African ports have been striving to overcome their reputation for inefficiency, and a string of privatisations in Nigeria in particular seems to be helping them do this at the same time as tackling risk issues. The majority of the container terminal concessions for the 12 countries within the region between Senegal and Cameroon have variously gone to APM Terminals and French group Bolloré, with the exception of DP World in Dakar.
The Nigerian privatisation which included APMT and Bollloré, covered 26 concessions over six ports and was probably the biggest such drive in the industry. Ahead of privatisation, the federal Nigerian Ports Authority shed 10,000 people.
Margins are reckoned to be three to four times higher in Africa than in the western world: terminal operators are making money because they have retained the tariffs that were in place before the privatisations.
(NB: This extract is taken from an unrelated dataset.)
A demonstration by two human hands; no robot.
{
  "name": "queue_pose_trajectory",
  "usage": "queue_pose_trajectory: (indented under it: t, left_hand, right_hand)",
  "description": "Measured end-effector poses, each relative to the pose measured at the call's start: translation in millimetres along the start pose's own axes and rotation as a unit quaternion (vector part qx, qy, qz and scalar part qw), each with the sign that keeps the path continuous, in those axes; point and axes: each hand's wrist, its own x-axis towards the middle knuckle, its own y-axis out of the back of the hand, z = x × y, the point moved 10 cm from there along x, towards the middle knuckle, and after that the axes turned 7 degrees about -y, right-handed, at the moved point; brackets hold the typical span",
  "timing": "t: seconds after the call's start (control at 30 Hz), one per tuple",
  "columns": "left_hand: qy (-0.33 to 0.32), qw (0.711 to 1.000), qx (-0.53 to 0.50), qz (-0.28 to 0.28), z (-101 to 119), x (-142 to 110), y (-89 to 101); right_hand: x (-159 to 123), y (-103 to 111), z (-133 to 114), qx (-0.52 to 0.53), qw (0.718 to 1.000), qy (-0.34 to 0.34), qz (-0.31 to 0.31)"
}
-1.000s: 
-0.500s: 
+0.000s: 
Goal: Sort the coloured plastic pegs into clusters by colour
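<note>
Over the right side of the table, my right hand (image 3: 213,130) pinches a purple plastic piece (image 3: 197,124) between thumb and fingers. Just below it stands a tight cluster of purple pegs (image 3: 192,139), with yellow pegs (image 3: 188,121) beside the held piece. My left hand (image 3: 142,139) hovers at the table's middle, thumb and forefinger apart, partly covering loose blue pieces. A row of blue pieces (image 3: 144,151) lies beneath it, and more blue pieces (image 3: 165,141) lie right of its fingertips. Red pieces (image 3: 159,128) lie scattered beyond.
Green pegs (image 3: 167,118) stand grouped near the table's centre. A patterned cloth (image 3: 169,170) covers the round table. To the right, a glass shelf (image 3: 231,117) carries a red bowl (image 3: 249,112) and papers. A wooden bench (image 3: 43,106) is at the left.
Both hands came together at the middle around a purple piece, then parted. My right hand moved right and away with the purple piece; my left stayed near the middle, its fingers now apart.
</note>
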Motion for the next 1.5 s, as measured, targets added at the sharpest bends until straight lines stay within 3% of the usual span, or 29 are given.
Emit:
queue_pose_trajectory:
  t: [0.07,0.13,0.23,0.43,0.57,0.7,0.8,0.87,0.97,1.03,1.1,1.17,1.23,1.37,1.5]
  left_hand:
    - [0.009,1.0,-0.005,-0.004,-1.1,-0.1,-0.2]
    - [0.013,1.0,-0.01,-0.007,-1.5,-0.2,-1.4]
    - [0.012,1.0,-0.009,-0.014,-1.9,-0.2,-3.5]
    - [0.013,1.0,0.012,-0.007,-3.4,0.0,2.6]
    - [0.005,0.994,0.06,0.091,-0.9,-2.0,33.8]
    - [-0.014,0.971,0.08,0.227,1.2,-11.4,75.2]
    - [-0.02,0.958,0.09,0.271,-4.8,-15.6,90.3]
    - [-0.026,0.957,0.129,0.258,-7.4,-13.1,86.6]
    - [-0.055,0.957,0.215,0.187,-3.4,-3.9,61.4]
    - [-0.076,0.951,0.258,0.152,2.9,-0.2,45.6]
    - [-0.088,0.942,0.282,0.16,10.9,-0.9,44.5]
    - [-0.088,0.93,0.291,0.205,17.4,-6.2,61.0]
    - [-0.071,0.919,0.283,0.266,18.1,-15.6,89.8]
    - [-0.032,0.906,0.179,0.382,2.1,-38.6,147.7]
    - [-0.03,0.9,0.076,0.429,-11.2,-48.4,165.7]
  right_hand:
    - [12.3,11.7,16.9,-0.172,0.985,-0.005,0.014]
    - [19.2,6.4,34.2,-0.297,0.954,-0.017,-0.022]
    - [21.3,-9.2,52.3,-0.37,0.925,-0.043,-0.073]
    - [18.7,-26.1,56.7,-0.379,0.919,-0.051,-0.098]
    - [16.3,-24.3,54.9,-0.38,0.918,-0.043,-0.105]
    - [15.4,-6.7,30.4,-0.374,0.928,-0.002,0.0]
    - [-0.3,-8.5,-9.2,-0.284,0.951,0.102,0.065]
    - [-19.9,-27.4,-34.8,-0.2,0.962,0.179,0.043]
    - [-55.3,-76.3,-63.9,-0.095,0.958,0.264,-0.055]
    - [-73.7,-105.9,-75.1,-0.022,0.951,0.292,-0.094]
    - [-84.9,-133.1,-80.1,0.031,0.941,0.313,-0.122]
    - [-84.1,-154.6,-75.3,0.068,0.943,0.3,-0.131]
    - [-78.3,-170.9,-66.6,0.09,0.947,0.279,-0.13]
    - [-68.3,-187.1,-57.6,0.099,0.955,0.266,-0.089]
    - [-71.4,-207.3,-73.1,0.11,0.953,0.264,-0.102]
This means that they have the cash to invest in better operational procedures – and the investments so far have been visible and significant.
“The benefit of privatisation is that you bring international standards, and companies like APMT are very good at training, and then promoting, local people,” Steve Cameron, marine director at RTI Technologies, a company that specialises in providing risk and safety guidance, and expertise in accident investigation and disputes, told a meeting in London of Afrimari, a networking group for professionals with interests in the continent’s maritime trade and energy business.
There remains insufficient competition regionally to drive tariffs down, but there are signs of it happening and it may spread to Lagos, which faces a prospective challenge from the port of Lekki which has started construction 60km to the east of the city, and from the deep water terminal to be built by APMT and partners at Badagry.
Incidentally, there is said to be still too much reliance on manual operations at Customs, and Lagos is known for a less than friendly Customs regime. The reason given for so much cargo being checked though manual outturns and inspections rather than by container cargo scanners is that 60% to 80% of cargoes going through Lagos is mis-declared. Perhaps with respect to Customs procedures the new port of Lekki can wipe the slate clean and serve the hinterland effectively, said Mr Cameron.
Mr Cameron said that the arrival of global operators had led to a significant reduction of accidents and a far greater focus on safety. Some port authorities still lag significantly in this area, and senior management needs to raise awareness and buy in to a safety culture.